Your objective: Copy out the data line by line exactly, from its start to the line bearing "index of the", inclusive.

Data block:
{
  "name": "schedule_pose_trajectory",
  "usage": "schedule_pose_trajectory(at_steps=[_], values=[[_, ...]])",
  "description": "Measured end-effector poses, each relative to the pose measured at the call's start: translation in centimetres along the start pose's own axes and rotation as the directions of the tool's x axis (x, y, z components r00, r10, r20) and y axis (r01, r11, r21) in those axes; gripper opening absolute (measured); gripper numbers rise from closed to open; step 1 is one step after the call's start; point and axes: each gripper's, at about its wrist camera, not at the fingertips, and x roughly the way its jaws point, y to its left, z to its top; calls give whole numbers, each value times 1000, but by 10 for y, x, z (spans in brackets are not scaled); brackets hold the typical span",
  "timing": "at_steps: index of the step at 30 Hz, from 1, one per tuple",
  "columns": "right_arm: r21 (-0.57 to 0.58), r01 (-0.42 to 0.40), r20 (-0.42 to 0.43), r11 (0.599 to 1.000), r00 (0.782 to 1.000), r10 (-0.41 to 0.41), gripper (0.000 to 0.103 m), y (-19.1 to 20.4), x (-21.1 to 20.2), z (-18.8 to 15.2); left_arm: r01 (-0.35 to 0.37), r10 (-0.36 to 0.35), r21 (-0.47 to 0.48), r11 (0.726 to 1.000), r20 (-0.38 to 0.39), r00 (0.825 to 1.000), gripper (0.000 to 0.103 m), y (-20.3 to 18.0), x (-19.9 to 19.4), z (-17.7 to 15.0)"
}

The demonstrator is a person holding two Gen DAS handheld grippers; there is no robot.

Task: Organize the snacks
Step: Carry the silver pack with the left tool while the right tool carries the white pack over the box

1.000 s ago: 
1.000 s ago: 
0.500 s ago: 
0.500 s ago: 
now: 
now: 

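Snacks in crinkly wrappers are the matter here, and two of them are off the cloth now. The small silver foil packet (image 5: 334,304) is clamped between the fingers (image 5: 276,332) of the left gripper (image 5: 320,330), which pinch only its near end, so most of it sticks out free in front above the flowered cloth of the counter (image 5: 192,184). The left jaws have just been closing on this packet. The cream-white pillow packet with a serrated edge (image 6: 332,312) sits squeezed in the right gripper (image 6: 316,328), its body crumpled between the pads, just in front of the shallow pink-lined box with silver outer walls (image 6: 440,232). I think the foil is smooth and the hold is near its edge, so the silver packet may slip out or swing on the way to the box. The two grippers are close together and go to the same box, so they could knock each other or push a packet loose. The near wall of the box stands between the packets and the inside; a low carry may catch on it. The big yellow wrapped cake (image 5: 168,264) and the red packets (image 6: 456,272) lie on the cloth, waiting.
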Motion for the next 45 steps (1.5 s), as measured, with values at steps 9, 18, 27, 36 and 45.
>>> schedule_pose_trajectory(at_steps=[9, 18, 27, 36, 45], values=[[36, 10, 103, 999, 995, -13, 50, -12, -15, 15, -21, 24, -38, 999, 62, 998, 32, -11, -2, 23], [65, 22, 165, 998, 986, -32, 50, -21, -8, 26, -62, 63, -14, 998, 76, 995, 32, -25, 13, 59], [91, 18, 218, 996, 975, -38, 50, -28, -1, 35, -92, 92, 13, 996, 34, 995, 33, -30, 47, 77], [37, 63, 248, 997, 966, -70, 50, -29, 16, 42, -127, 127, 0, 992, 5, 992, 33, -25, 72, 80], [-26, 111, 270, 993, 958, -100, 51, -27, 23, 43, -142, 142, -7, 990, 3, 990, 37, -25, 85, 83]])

Reply to the exercise:
{
  "name": "schedule_pose_trajectory",
  "usage": "schedule_pose_trajectory(at_steps=[_], values=[[_, ...]])",
  "description": "Measured end-effector poses, each relative to the pose measured at the call's start: translation in centimetres along the start pose's own axes and rotation as the directions of the tool's x axis (x, y, z components r00, r10, r20) and y axis (r01, r11, r21) in those axes; gripper opening absolute (measured); gripper numbers rise from closed to open; step 1 is one step after the call's start; point and axes: each gripper's, at about its wrist camera, not at the fingertips, and x roughly the way its jaws point, y to its left, z to its top; calls give whole numbers, each value times 1000, but by 10 for y, x, z (spans in brackets are not scaled); brackets hold the typical span",
  "timing": "at_steps: index of the step at 30 Hz, from 1, one per tuple",

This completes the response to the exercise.